Une ruche tient 35°C sans thermostat

Une ruche tient 35°C sans thermostat

Une colonie d'abeilles maintient sa pouponnière à 35°C constants toute l'année, et aucune abeille n'est aux commandes. Quand il fait frais, les 'abeilles chauffantes' décrochent leurs ailes et font trembler leurs muscles de vol pour rayonner de chaleur sur le couvain. Quand il fait chaud, d'autres rapportent des gouttelettes d'eau, les étalent dans le rayon et battent des ailes jusqu'à ce que l'évaporation refroidisse l'air. Chaque abeille réagit simplement à la température sur ses propres antennes — et la foule tient bon.
Même larve : reine ou ouvrière, le régime seul décide

Même larve : reine ou ouvrière, le régime seul décide

Deux larves femelles peuvent porter des gènes identiques et devenir des abeilles radicalement différentes. Nourrissez l'une de gelée d'ouvrière ordinaire et elle deviendra une petite ouvrière stérile vivant quelques semaines.
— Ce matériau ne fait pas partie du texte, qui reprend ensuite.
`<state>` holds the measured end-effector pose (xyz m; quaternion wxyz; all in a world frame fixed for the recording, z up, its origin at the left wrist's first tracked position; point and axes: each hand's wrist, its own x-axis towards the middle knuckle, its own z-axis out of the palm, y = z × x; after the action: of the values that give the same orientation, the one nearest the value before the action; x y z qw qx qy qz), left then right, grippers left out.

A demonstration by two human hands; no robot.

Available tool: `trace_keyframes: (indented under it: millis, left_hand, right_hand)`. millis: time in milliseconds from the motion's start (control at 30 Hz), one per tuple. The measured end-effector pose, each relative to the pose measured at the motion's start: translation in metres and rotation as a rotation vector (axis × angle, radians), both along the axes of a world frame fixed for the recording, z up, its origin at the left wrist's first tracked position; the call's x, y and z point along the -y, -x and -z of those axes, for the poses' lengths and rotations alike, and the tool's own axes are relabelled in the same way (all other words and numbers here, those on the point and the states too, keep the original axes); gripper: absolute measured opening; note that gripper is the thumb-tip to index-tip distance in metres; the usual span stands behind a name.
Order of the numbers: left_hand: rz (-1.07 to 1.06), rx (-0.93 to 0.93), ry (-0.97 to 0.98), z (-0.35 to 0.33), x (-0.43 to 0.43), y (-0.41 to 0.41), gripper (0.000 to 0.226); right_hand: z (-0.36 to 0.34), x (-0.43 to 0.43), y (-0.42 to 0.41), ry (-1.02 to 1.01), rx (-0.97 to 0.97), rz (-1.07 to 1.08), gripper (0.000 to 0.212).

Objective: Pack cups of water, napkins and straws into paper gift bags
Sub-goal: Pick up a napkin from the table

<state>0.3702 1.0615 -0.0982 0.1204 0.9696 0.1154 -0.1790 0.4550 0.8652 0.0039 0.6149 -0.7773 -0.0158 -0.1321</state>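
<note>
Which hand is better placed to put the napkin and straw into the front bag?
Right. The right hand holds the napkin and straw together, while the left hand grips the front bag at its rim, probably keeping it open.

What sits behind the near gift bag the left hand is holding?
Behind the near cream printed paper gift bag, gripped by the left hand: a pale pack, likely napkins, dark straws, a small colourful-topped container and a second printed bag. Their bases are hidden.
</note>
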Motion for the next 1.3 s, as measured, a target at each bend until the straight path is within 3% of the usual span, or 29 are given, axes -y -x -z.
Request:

Inondez l'autre de gelée royale et elle devient une reine à longue vie, aux ovaires fonctionnels, deux fois plus grande. La gelée agit en arrachant des marques chimiques de son ADN — abaissant la méthylation pour allumer les gènes de reine. Rien ne change dans le code ; seulement les lignes qui sont lues.
Les abeilles momifient la souris qu'elles ne peuvent sortir

Les abeilles momifient la souris qu'elles ne peuvent sortir

Quand une souris se faufile dans une ruche et que les abeilles la tuent à coups de dard, elles se retrouvent face à un corps bien trop lourd à traîner dehors. Alors elles l'embaument. Travaillant par couches, elles enrobent le cadavre de propolis — une résine raclée sur les bourgeons des arbres, antimicrobienne et hermétique — jusqu'à le sceller dans une coque dure et vernie. La souris ne pourrit jamais et ne souille jamais la colonie ; elle devient simplement une statue laquée enchâssée dans la paroi, intacte pendant des années.
Toute la vie d'une abeille fait 1/12 de cuillère à café

Toute la vie d'une abeille fait 1/12 de cuillère à café

Additionnez tout ce qu'une seule ouvrière récolte au cours de sa courte vie de butineuse et cela atteint à peine un douzième de cuillère à café de miel — guère plus qu'une perle luisante. Remplissez un pot d'une livre et vous tenez le vol d'une colonie vers environ deux millions de fleurs et plus de 55,000 miles de travail d'ailes, deux fois le tour de la planète. Chaque cuillerée, ce sont les économies de milliers de vies.